_PROBLEM TO WORK ON_
Your response should contain only the lines running from the top of the data below through the line with "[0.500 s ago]", both included. Pictures must be omitted.

*** SUPPLIED MATERIAL ***

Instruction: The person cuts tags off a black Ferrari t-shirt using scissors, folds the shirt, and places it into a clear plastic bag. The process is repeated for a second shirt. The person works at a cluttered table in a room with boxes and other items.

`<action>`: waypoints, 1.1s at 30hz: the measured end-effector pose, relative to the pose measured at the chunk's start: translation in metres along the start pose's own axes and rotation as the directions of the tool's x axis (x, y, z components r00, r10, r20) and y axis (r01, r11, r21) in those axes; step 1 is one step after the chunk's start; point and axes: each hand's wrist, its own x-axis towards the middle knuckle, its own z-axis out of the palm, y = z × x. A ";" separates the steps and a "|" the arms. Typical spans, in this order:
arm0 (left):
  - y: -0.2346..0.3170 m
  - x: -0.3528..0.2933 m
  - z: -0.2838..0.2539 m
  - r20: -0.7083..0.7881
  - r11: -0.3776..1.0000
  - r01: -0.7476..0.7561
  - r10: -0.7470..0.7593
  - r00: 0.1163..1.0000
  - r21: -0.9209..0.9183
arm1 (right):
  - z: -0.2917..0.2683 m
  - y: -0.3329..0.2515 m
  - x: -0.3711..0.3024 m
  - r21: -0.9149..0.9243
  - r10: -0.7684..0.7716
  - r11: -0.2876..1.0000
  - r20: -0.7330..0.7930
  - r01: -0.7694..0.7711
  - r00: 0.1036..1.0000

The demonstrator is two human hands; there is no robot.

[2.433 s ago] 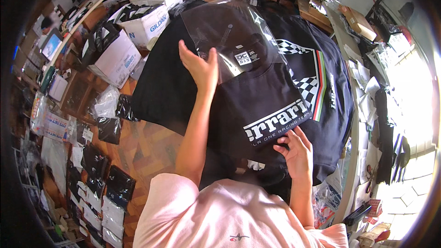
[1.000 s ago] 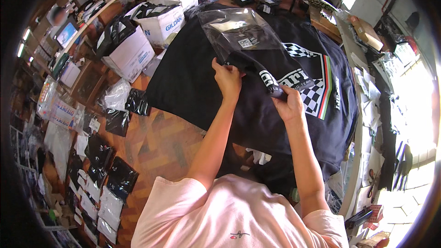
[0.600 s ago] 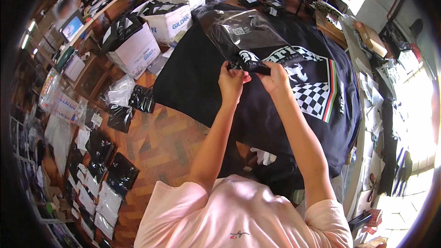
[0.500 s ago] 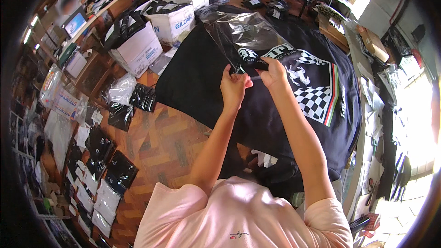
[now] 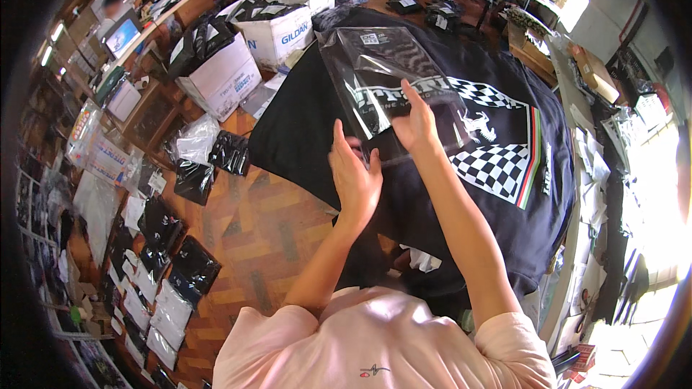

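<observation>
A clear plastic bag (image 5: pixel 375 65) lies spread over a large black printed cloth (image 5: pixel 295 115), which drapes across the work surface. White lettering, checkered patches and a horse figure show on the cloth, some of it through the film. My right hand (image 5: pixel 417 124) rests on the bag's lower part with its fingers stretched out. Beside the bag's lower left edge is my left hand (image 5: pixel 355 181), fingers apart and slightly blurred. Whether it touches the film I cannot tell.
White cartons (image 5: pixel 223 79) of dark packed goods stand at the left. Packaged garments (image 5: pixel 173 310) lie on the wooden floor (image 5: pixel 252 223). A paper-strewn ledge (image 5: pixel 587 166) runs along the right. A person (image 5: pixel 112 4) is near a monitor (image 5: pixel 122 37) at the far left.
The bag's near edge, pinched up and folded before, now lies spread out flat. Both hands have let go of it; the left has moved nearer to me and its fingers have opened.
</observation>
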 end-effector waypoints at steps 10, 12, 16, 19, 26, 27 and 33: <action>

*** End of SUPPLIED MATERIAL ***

_SOLVED PROBLEM_
Instruction: The person cuts tags off a black Ferrari t-shirt using scissors, folds the shirt, and places it into a clear plastic bag. The process is repeated for a second shirt. The person works at a cluttered table in a room with boxes and other items.

`<action>`: waypoints, 1.1s at 30hz: the measured end-effector pose, relative to the pose measured at the chunk's start: translation in metres along the start pose's own axes and rotation as the directions of the tool's x axis (x, y, z components r00, r10, r20) and y axis (r01, r11, r21) in those axes; step 1 is one step after the chunk's start; point and axes: each hand's wrist, its own x-axis towards the middle knuckle, its own z-axis out of the palm, y = z × x. A ";" separates the steps and a "|" the arms. Typical spans, in this order:
arm0 (left):
  - y: -0.2346..0.3170 m
  - x: -0.3528..0.2933 m
  - z: -0.2838..0.2539 m
  - r20: -0.7083..0.7881
  - r11: -0.3776..1.0000
  - r01: -0.7476..0.7561
  - r10: -0.7470..0.7593
  - r00: 0.1163..1.0000
  - r21: -0.9209..0.9183
arm1 (right):
  - z: -0.2917..0.2683 m
  - y: -0.3329..0.2515 m
  - x: -0.3711..0.3024 m
  - r21: -0.9149..0.9243
  - r10: -0.7684..0.7716
  - r11: -0.2876..1.0000
  - r20: -0.7330..0.7930
  - r01: -0.7694..0.7711
  - r00: 0.1036..1.0000

The demonstrator is two human hands; there is no robot.

[2.433 s ago] 
[1.000 s ago] 
[0.600 s ago] 
[0.500 s ago] 

Nothing else is left to add to this answer.